Publishers know how important reader engagement is. Engaging content—in written, video, or any other format—drives the growth of both audience and business. Without engaging content, readers disappear. Without readers, a publisher collapses. Brands, agencies, and buyers depend on engagement with their content for the same reasons. The revenue impacts of attentive readers and attention-generating content, at least, are clear. That’s why attention is such a valuable commodity.

But reader engagement data also tells you more about your audience and your business. By understanding that data—whether it’s content engagement, ad unit engagement, or more esoteric data like on-page events—you can inform your content, your monetization strategy, and your marketing efforts. 

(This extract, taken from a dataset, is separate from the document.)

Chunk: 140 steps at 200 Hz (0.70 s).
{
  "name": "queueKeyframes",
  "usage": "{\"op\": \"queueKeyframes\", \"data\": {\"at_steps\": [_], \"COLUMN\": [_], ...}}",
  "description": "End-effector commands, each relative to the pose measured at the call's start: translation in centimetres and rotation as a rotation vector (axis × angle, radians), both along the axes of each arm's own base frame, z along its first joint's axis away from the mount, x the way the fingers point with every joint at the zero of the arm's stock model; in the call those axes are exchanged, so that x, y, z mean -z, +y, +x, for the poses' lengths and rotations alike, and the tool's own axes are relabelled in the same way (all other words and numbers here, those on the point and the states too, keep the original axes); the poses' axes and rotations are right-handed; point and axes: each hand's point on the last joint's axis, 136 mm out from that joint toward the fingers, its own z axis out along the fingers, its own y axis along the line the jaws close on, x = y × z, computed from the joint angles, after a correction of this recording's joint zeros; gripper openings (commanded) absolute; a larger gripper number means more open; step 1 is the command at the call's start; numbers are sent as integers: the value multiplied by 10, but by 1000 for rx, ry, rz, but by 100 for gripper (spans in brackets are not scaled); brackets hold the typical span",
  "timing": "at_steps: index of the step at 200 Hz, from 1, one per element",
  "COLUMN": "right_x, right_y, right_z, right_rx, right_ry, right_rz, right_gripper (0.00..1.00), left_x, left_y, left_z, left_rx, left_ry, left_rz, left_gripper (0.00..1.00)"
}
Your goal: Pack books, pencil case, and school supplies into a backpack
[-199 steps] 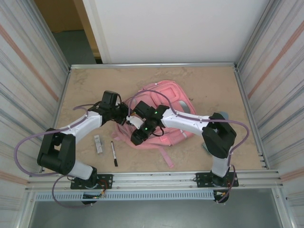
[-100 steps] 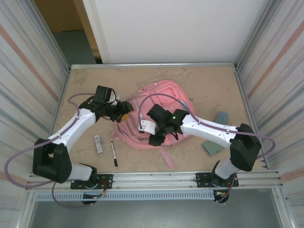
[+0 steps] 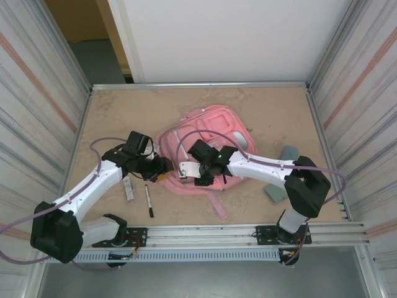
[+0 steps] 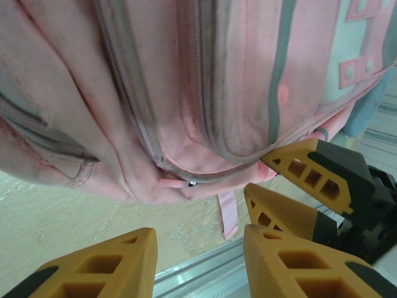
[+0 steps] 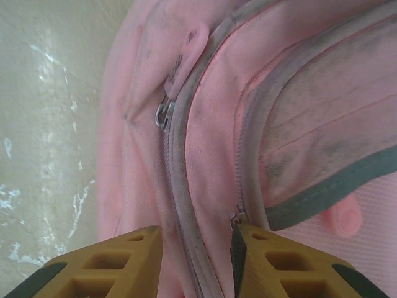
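The pink backpack (image 3: 214, 124) is laid flat at frame centre; the left gripper (image 4: 200, 251) is poised part-open and empty at its lower edge, the right gripper (image 5: 197, 242) set parted astride the zip seam (image 5: 178, 180), grip unconfirmed, presumably to work the zip open.

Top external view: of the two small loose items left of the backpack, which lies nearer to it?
The slim black pen: dark and thin, it lies to the right of the shorter whitish-grey bar, closer to the pink backpack.

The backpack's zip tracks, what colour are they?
The zip tracks are grey, rather grubby, on the pink backpack; the right wrist view shows them best.
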Motion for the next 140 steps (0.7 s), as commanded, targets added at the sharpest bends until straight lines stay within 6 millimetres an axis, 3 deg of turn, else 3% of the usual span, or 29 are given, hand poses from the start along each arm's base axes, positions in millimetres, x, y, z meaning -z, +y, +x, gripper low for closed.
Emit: {"op": "queueKeyframes", "data": {"at_steps": [1,26,56,86,108,140], "right_x": [22,33,45,53,39,-6], "right_y": [-15,-25,-35,-37,-30,-19], "right_z": [0,7,13,13,15,17], "right_rx": [-49,-33,-31,-61,-71,-86], "right_ry": [-18,-49,-83,-118,-164,-233], "right_rz": [-100,-141,-208,-241,-199,-72], "right_gripper": [34,40,39,20,11,1], "left_x": [-4,1,6,4,-7,-37], "left_y": [0,-2,-2,0,-2,-6], "left_z": [-5,-9,-10,-10,-6,11], "left_rx": [-9,-7,-11,-7,30,137], "left_ry": [-8,7,17,-2,-63,-304], "left_rz": [-18,-30,-27,-17,-23,-24], "left_gripper": [37,35,34,34,38,43]}}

The problem is that the majority of ad buyers don’t consider reader engagement in their bids. The impression, the basis of display advertising, is a blunt instrument. Meaning that no matter how much effort you, the publisher, put into improving your engagement, you’re not directly moving the needle that produces revenue. And, while the advertising industry has MRC standards for viewability (50% of the pixels in an ad unit in-view for at least 1 second), we’re a long way off from similar standards for engagement. That’s one of the reasons that ad refresh technology has reemerged in industry conversation. With publisher revenue under constant threat, it’s no wonder that content creators are always looking for ways to maximize the value of their inventory—just as buyers are always looking for ways to maximize the value of their spend. 

It’s also why it’s so important that both publishers and buyers understand the difference between legacy ad refresh and intelligent reload products. Our solution, //Signal, tracks 45 reader engagement markers along with ad viewability and dwell time to produce an engaged-time counter. Once that counter hits a customizable threshold, it can trigger ad reloads, prompts, and other actions. This model ensures that 1) publishers are being compensated fairly for the reader attention they capture, and 2) advertisers are able to reach engaged audiences through always-viewable ad units. It also gives publishers valuable information they can use to guide content, advertising, and business decisions. 

Ultimately, monitoring and actioning off of reader engagement gives publishers more tools to both monetize and strategize, and gives advertisers better access to quality audiences. Until there are defined, industry-wide engagement standards for both sellers and buyers, it’s important that publishers understand that there are logical ways to leverage the engagement they create.